Dartmouth EMS executive director Brittany Cleary ’21, who received the Moderna vaccine, said it was “critical'' for EMTs to receive the vaccine in order to provide better medical care to patients. She said that although scientists are unsure whether vaccinated workers can still transmit the virus, the sense of security EMTs feel after getting vaccinated makes interacting with patients “so much safer.”
“We were still running shifts [in the fall], and that was understandably very stressful,” Cleary said. “Even just taking away that anxiety piece is huge in terms of ensuring that the care that we deliver is really high quality.”
Cleary estimated that 20 to 25 members of Dartmouth EMS will have received the vaccine by the end of the term.
Dartmouth Ski Patrol member Piper Stacey ’23, who received the first dose of the Pfizer vaccine on Jan. 27, noted that emergency workers need to ensure that the scene is safe before proceeding with treatment, which is much easier to do when patrollers have been vaccinated.

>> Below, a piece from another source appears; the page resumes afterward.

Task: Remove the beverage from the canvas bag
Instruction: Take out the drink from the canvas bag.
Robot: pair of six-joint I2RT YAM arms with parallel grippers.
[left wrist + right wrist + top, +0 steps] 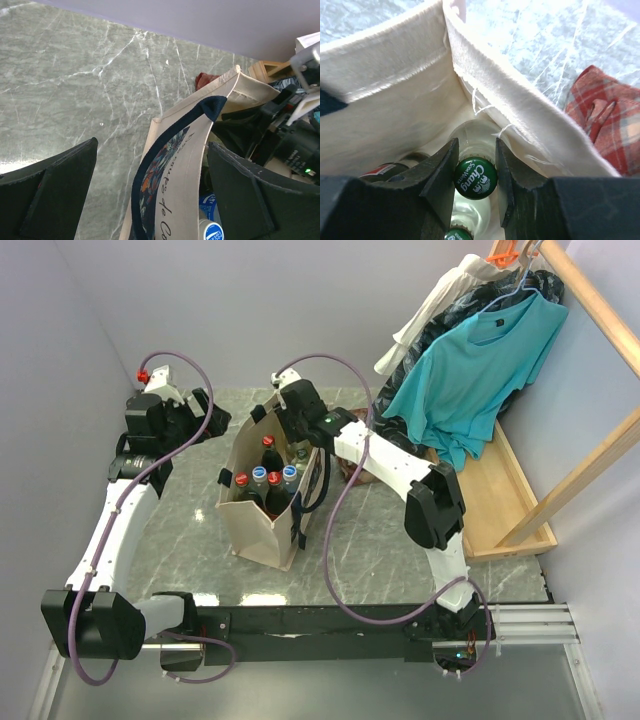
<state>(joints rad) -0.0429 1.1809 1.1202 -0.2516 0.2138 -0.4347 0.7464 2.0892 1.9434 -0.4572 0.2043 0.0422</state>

“The number one emergency medical response thing that you look for when you show up on scene is, ‘Am I safe as a responder?’ Because if I get hurt, then it means that I can't help the person that's already here,” Stacey said. “If they have COVID and I'm vaccinated, then the scene is safer for me to go and respond.”
Stacey, who is living on campus this term, said she was also concerned about preventing the spread of the virus between Upper Valley community members at the Skiway and other students on campus. She said that the “overwhelming majority” of Skiway customers are not Dartmouth students, so she and other members of Ski Patrol wanted to ensure that they were “not ideal disease vectors” between the two groups.
However, Stacey said that she initially grappled with the decision to get the vaccine, as she felt it “might not be the right thing to do” as a “healthy 19-year-old kid.” Once the Upper Valley saw a vaccine surplus in January, she said she felt “much more comfortable” with her decision to get vaccinated.
LeClair said that while she felt it was “definitely appropriate” for undergraduates working as EMTs or on ski patrol to receive the vaccine, she also believes that high-risk patients need to be vaccinated before the rest of the student community. Most students will receive vaccines under the third phase of New Hampshire’s distribution plan, which is currently slated for “May and beyond.”
“Something that we are really trying to be cautious about from a public health standpoint is trying to be equitable with vaccine distribution and recognizing that we're really fortunate that we have the privilege to be given this higher education and to be within this community,” she said. “But if that is getting us privileged access to a vaccine, is that fair to certain other communities that might be more disadvantaged and lack that same access?”
She added that although she “totally would want to get [her] vaccine as early as possible as a college student,” it is important to “prioritize people in those other demographics.”
Bracken wrote that Dartmouth is “eager to ensure opportunities for students, faculty and staff who have not already received a vaccine to be vaccinated as soon as possible.”
“We are actively tracking vaccine developments and preparing to help distribute and administer vaccines if it is possible to do so in partnership with the state of [New Hampshire],” she wrote.